To get advice on whether photodynamic therapy for basal cell carcinoma is indicated for you, and to calculate the cost of the procedure, send your medical history and tests by e-mail or call + 8 (800) 555-77-26 in Moscow. The reception is conducted by Afanasyev Maxim Stanislavovich, oncologist, doctor of medical sciences, professor and member of the academic council of the First Moscow State Medical University named after. THEM. Sechenov Ministry of Health of the Russian Federation, surgeon, expert in the treatment of basal cell carcinoma. Reception is carried out in 5 clinics in Moscow, as well as in centers in Makhachkala, Kursk, Stavropol, Barnaul, Samara and other regions of Russia. You can check the date, location of the appointment in your city and sign up for a consultation with the administrator by phone. For assistance in preparing the material, I thank Tatyana Georgievna Grishacheva, research fellow at the Center for Laser Medicine of PSPbSMU named after Acad. I.P. Pavlova.

Prevention

Older people should definitely know that basal cell carcinoma is a disease whose risk increases with the number of years lived. To prevent the disease, you need to follow a few simple tips.

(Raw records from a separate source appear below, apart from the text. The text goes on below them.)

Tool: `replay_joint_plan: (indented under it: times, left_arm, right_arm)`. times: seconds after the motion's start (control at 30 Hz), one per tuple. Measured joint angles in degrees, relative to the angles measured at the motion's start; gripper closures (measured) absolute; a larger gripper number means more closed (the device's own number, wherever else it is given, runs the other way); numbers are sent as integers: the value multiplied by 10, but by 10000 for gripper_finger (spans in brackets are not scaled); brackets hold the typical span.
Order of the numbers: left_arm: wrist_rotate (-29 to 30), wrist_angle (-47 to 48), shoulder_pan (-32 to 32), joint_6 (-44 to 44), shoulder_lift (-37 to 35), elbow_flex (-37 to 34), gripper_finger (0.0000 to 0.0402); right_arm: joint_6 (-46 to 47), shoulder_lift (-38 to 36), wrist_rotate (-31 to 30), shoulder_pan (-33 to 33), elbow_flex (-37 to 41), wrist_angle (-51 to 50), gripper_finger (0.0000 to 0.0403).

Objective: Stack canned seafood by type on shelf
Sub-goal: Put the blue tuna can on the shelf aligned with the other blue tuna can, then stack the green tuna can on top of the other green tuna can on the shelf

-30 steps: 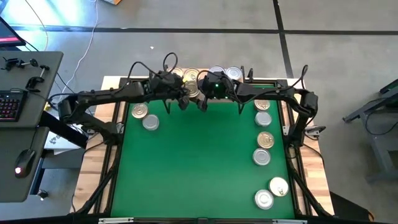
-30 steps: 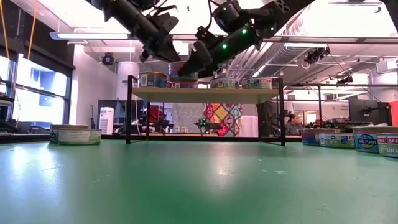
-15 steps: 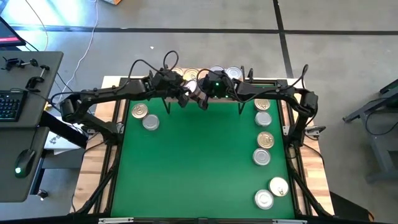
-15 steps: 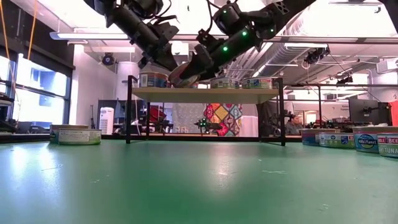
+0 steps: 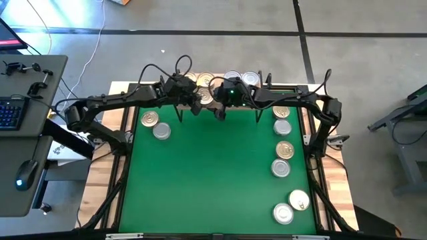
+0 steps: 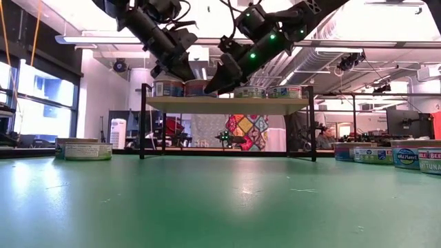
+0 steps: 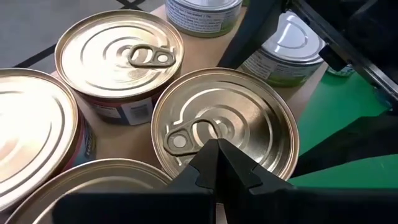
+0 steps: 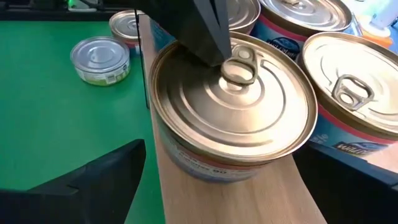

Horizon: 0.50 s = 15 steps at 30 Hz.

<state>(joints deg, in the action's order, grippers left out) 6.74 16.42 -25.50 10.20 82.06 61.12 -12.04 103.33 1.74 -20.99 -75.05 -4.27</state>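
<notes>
1. A gold-lidded tin (image 8: 233,115) is standing on the near edge of the shelf (image 6: 227,105), a light-wood board on thin black legs at the far side of the green bench (image 5: 213,167).
2. More gold-lidded tins (image 7: 118,62) are sitting just beside it on the board, two of them to its far side in the right wrist view, and silver-lidded tins (image 5: 241,79) are standing toward the shelf's right part.
3. The left pincer (image 7: 217,163) is pressing its fingers together into one point, and that tip is resting at the pull tab of the near-edge tin; it is holding nothing.
4. The right pincer (image 8: 205,186) is standing wide around the same tin, one dark finger (image 8: 93,180) showing at the tin's bench side; whether the fingers are touching the tin's wall cannot be told.
5. In the low view both arms are coming down from above onto the shelf's left half, the right one showing green lights.
6. Two tins (image 5: 155,125) are lying on the bench near its far left corner, one gold-lidded and one silver.
7. A row of tins (image 5: 283,140) is running down the bench's right side, alternating gold and silver, with two more (image 5: 291,207) near the near right corner.
8. A keyboard (image 5: 10,115) and a mouse (image 5: 24,173) are lying on a separate desk left of the bench.
</notes>
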Motion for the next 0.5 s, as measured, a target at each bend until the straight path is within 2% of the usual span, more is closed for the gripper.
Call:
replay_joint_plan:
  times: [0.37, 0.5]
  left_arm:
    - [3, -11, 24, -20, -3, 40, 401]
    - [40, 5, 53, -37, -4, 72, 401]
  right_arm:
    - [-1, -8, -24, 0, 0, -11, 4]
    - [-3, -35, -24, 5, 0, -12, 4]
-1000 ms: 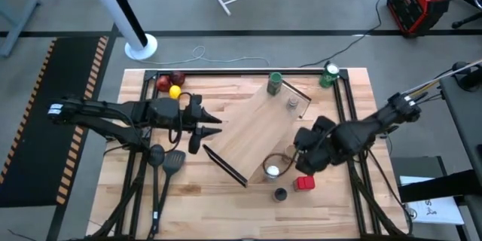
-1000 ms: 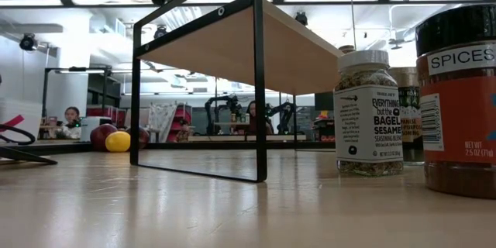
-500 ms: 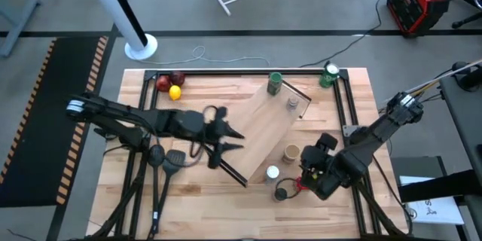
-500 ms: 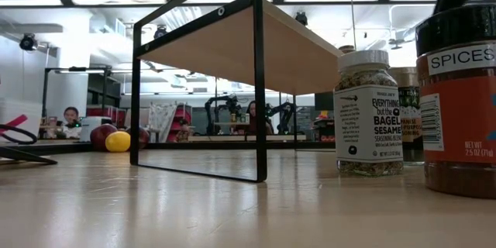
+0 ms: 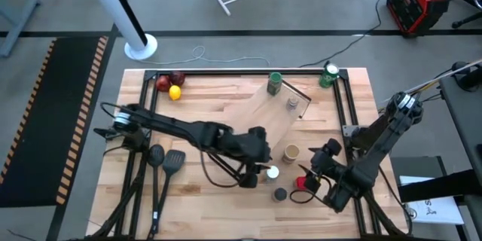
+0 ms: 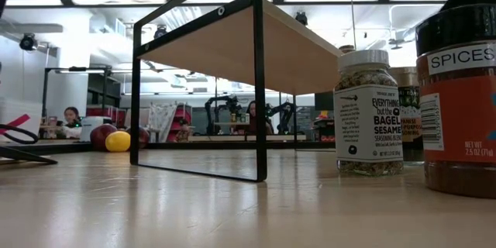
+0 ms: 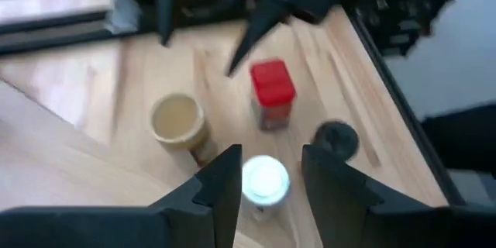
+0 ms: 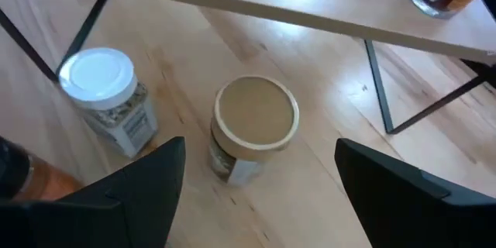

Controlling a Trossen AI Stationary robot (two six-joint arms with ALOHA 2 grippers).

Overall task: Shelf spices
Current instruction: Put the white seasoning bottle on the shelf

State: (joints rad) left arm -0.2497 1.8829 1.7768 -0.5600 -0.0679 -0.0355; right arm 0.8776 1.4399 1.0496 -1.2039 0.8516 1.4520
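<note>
Now your left gripper [image 7: 267,182] is open around the white-top jar [image 7: 265,180]; lower it straight, close gently. Your right gripper [image 8: 256,170], open and empty, waits over the tan-top jar [image 8: 254,116].

Shelf [image 6: 232,43]: slanted light-wood board on thin black bars, standing on the table [image 6: 194,209].
White-top jar [image 6: 370,112]: upright right of the shelf, seeds inside.
Black-top jar [image 6: 459,97]: nearest, at the right edge, labelled SPICES, orange-brown contents.
Third jar [image 6: 406,112]: mostly hidden between those two.
Fruit [image 6: 116,139]: red and yellow, far left.
Background: person [image 6: 70,118] seated at left.
</note>
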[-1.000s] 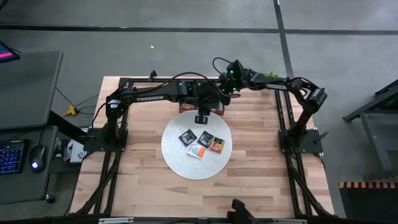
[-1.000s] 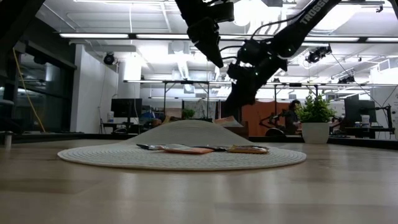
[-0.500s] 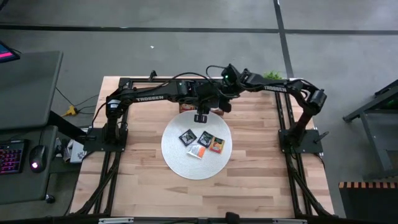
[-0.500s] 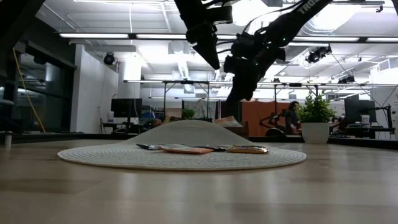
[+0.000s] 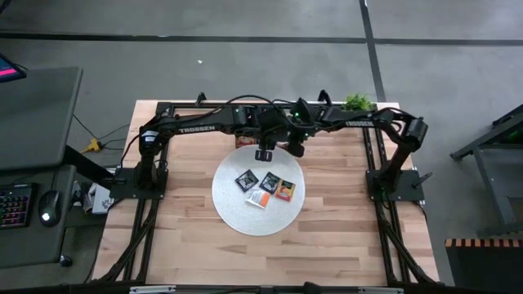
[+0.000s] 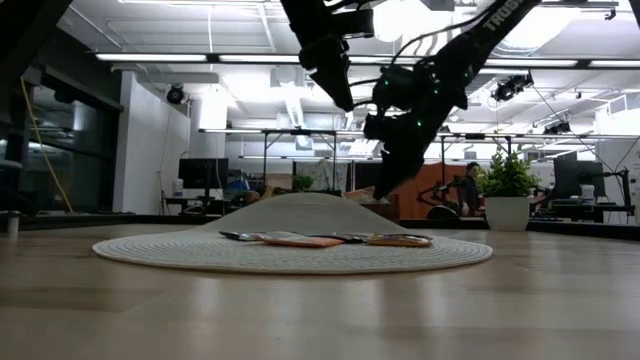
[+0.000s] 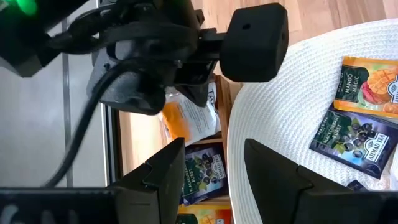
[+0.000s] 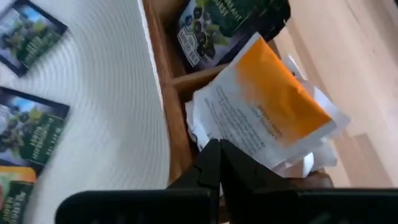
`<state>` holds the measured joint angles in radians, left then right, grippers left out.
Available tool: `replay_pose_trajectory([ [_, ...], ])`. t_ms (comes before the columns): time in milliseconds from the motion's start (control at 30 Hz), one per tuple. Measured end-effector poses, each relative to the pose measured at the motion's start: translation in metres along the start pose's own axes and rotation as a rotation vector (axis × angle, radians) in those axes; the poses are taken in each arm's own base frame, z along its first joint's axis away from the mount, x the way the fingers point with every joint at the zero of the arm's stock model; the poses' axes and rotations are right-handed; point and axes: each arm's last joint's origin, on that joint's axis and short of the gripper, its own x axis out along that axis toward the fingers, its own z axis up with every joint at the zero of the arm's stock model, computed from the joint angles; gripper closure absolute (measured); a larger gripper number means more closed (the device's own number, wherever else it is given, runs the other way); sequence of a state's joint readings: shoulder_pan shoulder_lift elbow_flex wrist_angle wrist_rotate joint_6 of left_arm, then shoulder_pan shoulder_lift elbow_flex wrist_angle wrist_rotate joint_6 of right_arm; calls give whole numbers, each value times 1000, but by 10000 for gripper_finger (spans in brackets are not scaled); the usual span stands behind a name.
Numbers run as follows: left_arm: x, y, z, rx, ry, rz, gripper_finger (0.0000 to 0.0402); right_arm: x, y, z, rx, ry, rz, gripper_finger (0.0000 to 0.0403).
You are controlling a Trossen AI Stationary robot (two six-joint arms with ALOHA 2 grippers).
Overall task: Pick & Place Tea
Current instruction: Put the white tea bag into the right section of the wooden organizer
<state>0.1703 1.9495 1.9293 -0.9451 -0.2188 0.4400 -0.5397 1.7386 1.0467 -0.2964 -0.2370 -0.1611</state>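
Four tea sachets lie flat on the round white mat (image 5: 245, 214): two black ones (image 5: 247, 180) (image 5: 270, 181), an orange one (image 5: 284, 190) and a white-and-orange one (image 5: 260, 199). Behind the mat the wooden tray (image 8: 177, 81) holds more tea, with a white-and-orange sachet (image 8: 267, 112) tilted on top and a black one (image 8: 227, 25) beside it. My right gripper (image 8: 217, 146) is shut and points down into the tray at that white-and-orange sachet's edge. My left gripper (image 7: 214, 165) hangs open and holds nothing, above the mat's far edge (image 5: 265, 155). My right gripper's shut fingertips (image 8: 211, 155) come from above and stand at the lower edge (image 8: 202, 134) of the white-and-orange sachet, which lies tilted in the tray. Whether they touch it I cannot tell.
The two arms cross close together over the tray (image 5: 243, 140), the right gripper (image 5: 294, 149) just right of the left. Bare wood table (image 5: 343, 237) lies around the mat. A potted plant (image 5: 357, 101) stands at the far right corner.
My right gripper has moved toward the table's near edge and come down, from beyond the tray to just over the sachets in it. The sachets on the mat have not moved.
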Motion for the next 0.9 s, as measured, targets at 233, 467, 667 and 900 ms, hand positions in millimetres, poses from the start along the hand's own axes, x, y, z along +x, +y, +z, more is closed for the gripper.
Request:
replay_pose_trajectory([
  [233,0,0,0,0,0,0,238,0,-9,-1,9,-27,-72,403],
  [467,0,0,0,-4,0,0,238,0,-15,0,36,-49,-88,403],
  [667,0,0,0,-4,1,1,238,3,-4,0,20,-31,-38,403],
  [900,0,0,0,-4,1,2,238,3,3,0,8,-18,-50,403],
])
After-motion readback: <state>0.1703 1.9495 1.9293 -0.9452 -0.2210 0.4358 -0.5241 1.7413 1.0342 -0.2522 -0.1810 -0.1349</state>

  • Monitor your diet and limit your intake of animal proteins. It is worth paying attention to nuts, seeds and vegetables.
  • In the summer, try not to go outside during hours of maximum solar activity (from 11 a.m. to 4 p.m.). When visiting the beach, apply a special cream with a protection factor of at least 20 units to unprotected skin. Attention should be paid to the skin of the face and neck, since this is the favorite place for localization of basal cell carcinoma.
  • It is important not to traumatize old scars.
  • It is necessary to carefully treat wounds that do not heal well. They can provoke the appearance of pathology.
  • Maintain personal hygiene when working with carcinogenic substances and lubricants.
  • Use cosmetic creams to prevent dry skin.

This article is posted for educational purposes only and does not constitute scientific material or professional medical advice.